◆ **PROBLEM REQUIREMENTS**
In the listing that follows, the range to quote begins at the line that has "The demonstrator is" and ends after the line that has "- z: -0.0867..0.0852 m"; quote it verbatim and add nothing.

◆ **RECORD EXCERPTS**
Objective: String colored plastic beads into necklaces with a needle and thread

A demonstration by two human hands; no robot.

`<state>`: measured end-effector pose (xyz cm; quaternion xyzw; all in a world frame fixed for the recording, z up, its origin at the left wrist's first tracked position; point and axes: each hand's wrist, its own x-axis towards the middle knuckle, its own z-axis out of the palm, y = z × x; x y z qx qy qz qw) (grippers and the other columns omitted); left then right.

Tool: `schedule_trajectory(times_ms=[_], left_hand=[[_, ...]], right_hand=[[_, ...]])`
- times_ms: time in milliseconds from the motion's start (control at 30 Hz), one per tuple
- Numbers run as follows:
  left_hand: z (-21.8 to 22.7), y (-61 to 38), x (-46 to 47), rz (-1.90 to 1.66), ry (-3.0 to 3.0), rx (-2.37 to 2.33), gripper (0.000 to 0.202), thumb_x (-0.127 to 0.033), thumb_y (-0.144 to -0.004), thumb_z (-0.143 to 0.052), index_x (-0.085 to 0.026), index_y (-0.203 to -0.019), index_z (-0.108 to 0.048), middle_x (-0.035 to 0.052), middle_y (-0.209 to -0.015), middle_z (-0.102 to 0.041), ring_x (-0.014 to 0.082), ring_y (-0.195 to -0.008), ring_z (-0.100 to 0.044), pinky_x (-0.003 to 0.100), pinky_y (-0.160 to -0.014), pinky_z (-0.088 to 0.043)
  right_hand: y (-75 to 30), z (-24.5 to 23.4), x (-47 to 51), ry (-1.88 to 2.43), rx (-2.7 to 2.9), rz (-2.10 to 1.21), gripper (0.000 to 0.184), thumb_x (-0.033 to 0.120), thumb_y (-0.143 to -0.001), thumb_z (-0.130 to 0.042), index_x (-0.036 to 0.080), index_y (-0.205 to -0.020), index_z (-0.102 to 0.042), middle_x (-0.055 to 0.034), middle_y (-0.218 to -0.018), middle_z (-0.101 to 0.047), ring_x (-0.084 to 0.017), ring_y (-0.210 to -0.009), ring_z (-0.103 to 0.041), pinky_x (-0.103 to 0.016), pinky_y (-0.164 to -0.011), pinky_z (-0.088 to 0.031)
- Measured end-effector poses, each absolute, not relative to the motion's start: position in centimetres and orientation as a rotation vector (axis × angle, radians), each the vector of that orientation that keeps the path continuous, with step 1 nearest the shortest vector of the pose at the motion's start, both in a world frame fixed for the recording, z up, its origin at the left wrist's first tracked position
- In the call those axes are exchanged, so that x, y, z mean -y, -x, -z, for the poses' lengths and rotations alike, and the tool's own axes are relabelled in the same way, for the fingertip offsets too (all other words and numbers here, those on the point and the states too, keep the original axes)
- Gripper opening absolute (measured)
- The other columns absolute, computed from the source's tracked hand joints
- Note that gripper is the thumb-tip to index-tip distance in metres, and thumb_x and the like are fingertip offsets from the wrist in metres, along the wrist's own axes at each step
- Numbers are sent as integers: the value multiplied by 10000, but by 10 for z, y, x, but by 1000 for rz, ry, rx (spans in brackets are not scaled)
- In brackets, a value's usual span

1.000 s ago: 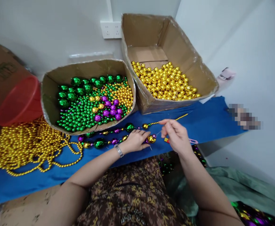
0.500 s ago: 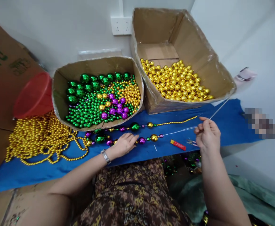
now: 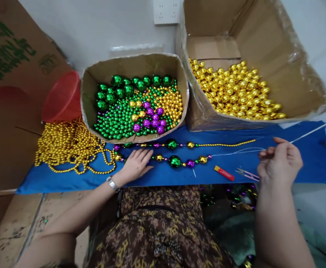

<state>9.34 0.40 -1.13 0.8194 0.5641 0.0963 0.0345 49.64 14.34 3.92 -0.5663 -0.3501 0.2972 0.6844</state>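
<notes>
A string of green, purple and gold beads lies in a loop on the blue cloth (image 3: 163, 178); its near row includes a big green bead (image 3: 175, 161). Over the left part of this row rests my left hand (image 3: 136, 165), palm down with fingers stretched out, covering some beads. White thread (image 3: 235, 152) runs from the near row's right end to my right hand (image 3: 281, 162), whose fingers are closed on it. A fine gold bead chain (image 3: 230, 143) forms the far row's right end. Below the thread lie a red and yellow lighter-like piece (image 3: 223, 173) and thread snips (image 3: 246, 174).
Behind the strand stands a cardboard box (image 3: 135, 61) of green, gold and purple beads. To its right is a larger box (image 3: 274, 70) with gold beads. Gold bead chains (image 3: 65, 145) are heaped at left, beside a red basin (image 3: 62, 96). A white wall socket (image 3: 166, 12) is behind.
My left hand has slid left along the bead row, uncovering a big green bead and others. My right hand still holds the thread. The view has shifted, so the boxes appear larger.
</notes>
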Motion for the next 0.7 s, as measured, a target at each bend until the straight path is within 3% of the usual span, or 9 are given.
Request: schedule_trajectory(times_ms=[133, 300, 433, 500, 567, 700], left_hand=[[12, -56, 6, -34, -2525, -1770, 334, -213, -906, -482, -182, -1215, -605, 171, -1117, -651, 318, -1082, -566, 506, -945, -422], [6, -22, 11, 206, -2540, -1935, 310, -63, -872, -398, -183, -947, -674, 149, -934, -649, 314, -964, -572, 532, -912, -410], [-3, -14, 11, 184, -2494, -2112, 191, -206, -854, -519, -162, -966, -668, 189, -1014, -636, 367, -1041, -538, 570, -933, -380], [-12, -20, 11, 148, -2507, -2085, 272, -322, -814, -609, -156, -1025, -655, 197, -1073, -626, 374, -1066, -535, 558, -941, -379], [-28, -28, 11, 91, -2504, -2005, 297, -382, -808, -633, -165, -1010, -655, 165, -1006, -644, 332, -1004, -574, 485, -903, -423], [-66, -34, -13, -105, -2466, -1852, 256, -405, -906, -517, -195, -975, -647, 59, -803, -641, 191, -737, -602, 296, -687, -458]], right_hand=[[-499, -41, -145, 1300, 783, -662, 152, 316, -869, -556, 168, -847, -584, 84, -491, -434, -56, -389, -406, -206, -407, -325], [-483, -42, -138, 1258, 835, -724, 288, 437, -796, -649, 160, -862, -607, 76, -517, -432, -52, -426, -406, -206, -432, -348], [-463, -40, -127, 1236, 978, -778, 405, 536, -759, -670, 152, -887, -641, 58, -560, -459, -65, -465, -443, -224, -466, -372], [-458, -40, -122, 1271, 1106, -753, 413, 552, -793, -632, 160, -920, -658, 50, -578, -473, -81, -492, -470, -243, -493, -393], [-456, -41, -118, 1324, 1241, -702, 391, 536, -843, -582, 174, -962, -672, 39, -601, -496, -100, -522, -494, -263, -524, -411], [-453, -45, -110, 1402, 1439, -647, 348, 487, -902, -518, 204, -1014, -685, 21, -628, -535, -129, -564, -520, -287, -583, -436]])
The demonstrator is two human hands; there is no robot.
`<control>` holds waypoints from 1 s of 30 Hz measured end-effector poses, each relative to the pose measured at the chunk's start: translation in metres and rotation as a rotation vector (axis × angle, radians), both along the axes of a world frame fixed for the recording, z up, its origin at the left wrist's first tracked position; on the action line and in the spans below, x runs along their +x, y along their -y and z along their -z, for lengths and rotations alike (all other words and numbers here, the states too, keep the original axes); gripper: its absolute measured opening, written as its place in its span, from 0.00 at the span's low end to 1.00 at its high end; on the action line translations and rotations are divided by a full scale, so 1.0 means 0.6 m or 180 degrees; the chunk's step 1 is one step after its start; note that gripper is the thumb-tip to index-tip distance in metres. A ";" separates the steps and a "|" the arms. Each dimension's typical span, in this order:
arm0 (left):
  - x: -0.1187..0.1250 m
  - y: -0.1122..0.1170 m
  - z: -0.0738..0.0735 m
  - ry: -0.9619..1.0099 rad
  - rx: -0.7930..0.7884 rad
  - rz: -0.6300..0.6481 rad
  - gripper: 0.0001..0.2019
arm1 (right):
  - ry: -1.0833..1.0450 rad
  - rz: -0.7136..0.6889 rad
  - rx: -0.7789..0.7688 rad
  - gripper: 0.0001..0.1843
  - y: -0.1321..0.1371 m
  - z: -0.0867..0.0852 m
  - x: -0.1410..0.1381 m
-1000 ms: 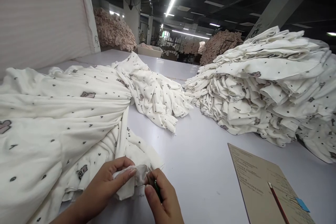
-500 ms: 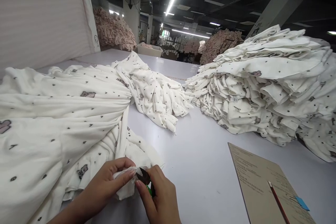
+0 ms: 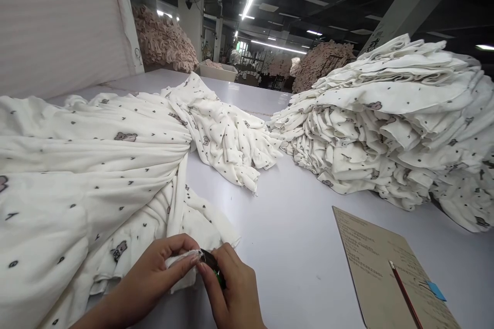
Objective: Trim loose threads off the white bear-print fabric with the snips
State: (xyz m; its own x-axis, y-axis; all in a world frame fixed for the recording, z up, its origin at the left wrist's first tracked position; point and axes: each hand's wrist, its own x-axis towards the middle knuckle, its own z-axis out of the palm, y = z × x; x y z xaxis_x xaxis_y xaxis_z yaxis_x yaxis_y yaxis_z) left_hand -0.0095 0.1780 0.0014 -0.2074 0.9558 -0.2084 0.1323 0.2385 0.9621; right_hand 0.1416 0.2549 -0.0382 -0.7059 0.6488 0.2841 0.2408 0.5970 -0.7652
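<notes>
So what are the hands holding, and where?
Left hand pinches the edge of the white cloth. Right hand grips small snips by the green handle.

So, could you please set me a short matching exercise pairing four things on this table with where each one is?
Things:
1. thread snips
2. pencil
3. folded stack of garments
4. fabric edge

Places:
A. lying on the brown paper form
B. pinched in the left hand
C. piled at the far right of the table
D. held in the right hand

Pairs: 1-D, 2-A, 3-C, 4-B
</notes>
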 end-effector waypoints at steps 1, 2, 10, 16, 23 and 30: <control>0.000 0.001 0.000 -0.0043 -0.0007 -0.0007 0.13 | -0.0004 0.0007 -0.0030 0.13 0.001 0.001 0.001; 0.001 0.001 0.001 -0.0090 -0.0009 -0.0019 0.13 | -0.0030 0.0009 -0.0078 0.13 0.002 0.001 0.001; 0.011 0.008 0.026 -0.1185 0.0551 -0.0076 0.09 | -0.0226 -0.0170 -0.1462 0.20 -0.004 -0.018 0.015; 0.010 0.017 0.047 -0.2350 0.1691 -0.0146 0.07 | 0.0246 -0.0178 -0.1623 0.22 -0.006 -0.019 0.027; 0.009 0.018 0.045 -0.2794 0.1933 0.0047 0.08 | 0.0395 -0.0137 -0.1288 0.22 -0.002 -0.018 0.024; 0.006 0.020 0.046 -0.3030 0.2060 0.0059 0.09 | 0.0526 -0.0151 -0.1242 0.21 -0.003 -0.018 0.033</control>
State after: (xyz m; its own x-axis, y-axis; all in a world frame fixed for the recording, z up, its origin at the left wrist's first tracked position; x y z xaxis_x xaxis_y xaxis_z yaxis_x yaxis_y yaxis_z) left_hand -0.0058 0.1659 -0.0264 -0.0023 0.8311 0.5561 0.8692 -0.2733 0.4120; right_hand 0.1614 0.2567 -0.0274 -0.7530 0.6510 -0.0959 0.3584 0.2836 -0.8895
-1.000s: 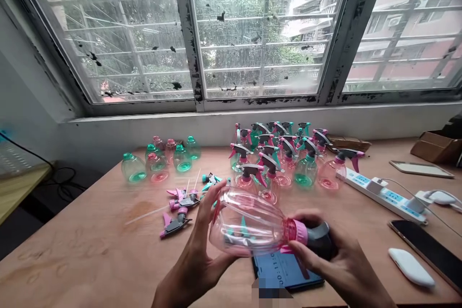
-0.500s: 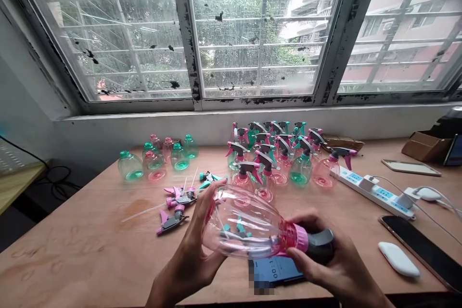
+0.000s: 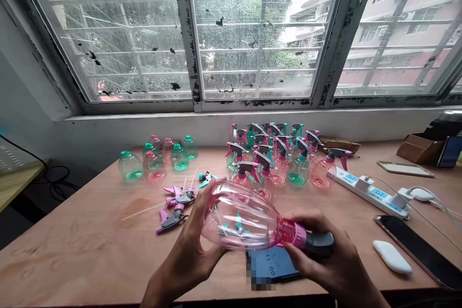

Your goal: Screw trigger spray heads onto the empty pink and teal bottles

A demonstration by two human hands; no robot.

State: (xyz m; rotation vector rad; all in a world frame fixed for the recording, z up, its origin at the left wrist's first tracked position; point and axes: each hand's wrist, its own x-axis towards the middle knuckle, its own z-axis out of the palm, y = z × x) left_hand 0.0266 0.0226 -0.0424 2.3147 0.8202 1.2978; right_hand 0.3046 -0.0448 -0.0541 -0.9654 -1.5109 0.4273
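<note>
My left hand (image 3: 191, 260) cups the body of a clear pink spray bottle (image 3: 240, 219) held on its side above the wooden table (image 3: 90, 250). My right hand (image 3: 325, 262) is closed round the bottle's pink collar and grey trigger head (image 3: 317, 244). Loose pink and teal trigger heads (image 3: 178, 204) with thin dip tubes lie just left of the bottle. Behind it stands a cluster of assembled spray bottles (image 3: 277, 159). Several capless bottles (image 3: 155, 161), green and pink, stand at the back left.
A phone (image 3: 272, 264) showing a timer lies under the bottle. At the right are a white power strip (image 3: 368, 187) with cables, a white oval object (image 3: 391, 256), a dark phone (image 3: 420, 248), a tablet (image 3: 404, 168) and a cardboard box (image 3: 415, 149). The window sill runs behind.
The bottle has shifted slightly left and lower in both hands, and the fingers on the collar have moved round it. The view has drifted a little to the right.
</note>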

◆ **TASK OUTPUT**
The demonstrator is two human hands; there is no robot.
`<control>` holds waypoints from 1 s of 30 Hz measured end-effector poses, each relative to the pose measured at the chunk's start: translation in metres and rotation as a rotation vector (axis × angle, radians), both along the axes of a world frame fixed for the recording, z up, its origin at the left wrist's first tracked position; on the action line and in the spans below, x runs along their +x, y along their -y and z along their -z, for lengths and rotations alike (all other words and numbers here, the states too, keep the original axes); gripper: its absolute measured opening, written as its place in its span, from 0.00 at the span's low end to 1.00 at its high end; on the action line translations and rotations are divided by a full scale, so 1.0 means 0.6 m or 180 degrees; the chunk's step 1 is one step after its start; note that gripper is the thumb-tip to index-tip distance in metres. A ";" separates the steps and a "|" the arms. Each dimension's typical span, in this order:
arm0 (left):
  - x: -0.1187..0.1250 m
  - y: -0.1122..0.1170 m
  - z: -0.0738..0.0735 m
  - ry: -0.9619..1.0099 rad
  - rx: -0.7930..0.7884 rad
  - rz: -0.6300..0.6481 rad
  - gripper: 0.0001..0.2019
arm1 (right):
  - ry: -1.0833..1.0450 rad
  - rz: -0.7136..0.6889 rad
  - rx: -0.7789..0.7688 rad
  - gripper: 0.0001..0.1843
  - y: -0.1321..0.1371 m
  - z: -0.0867..0.0852 m

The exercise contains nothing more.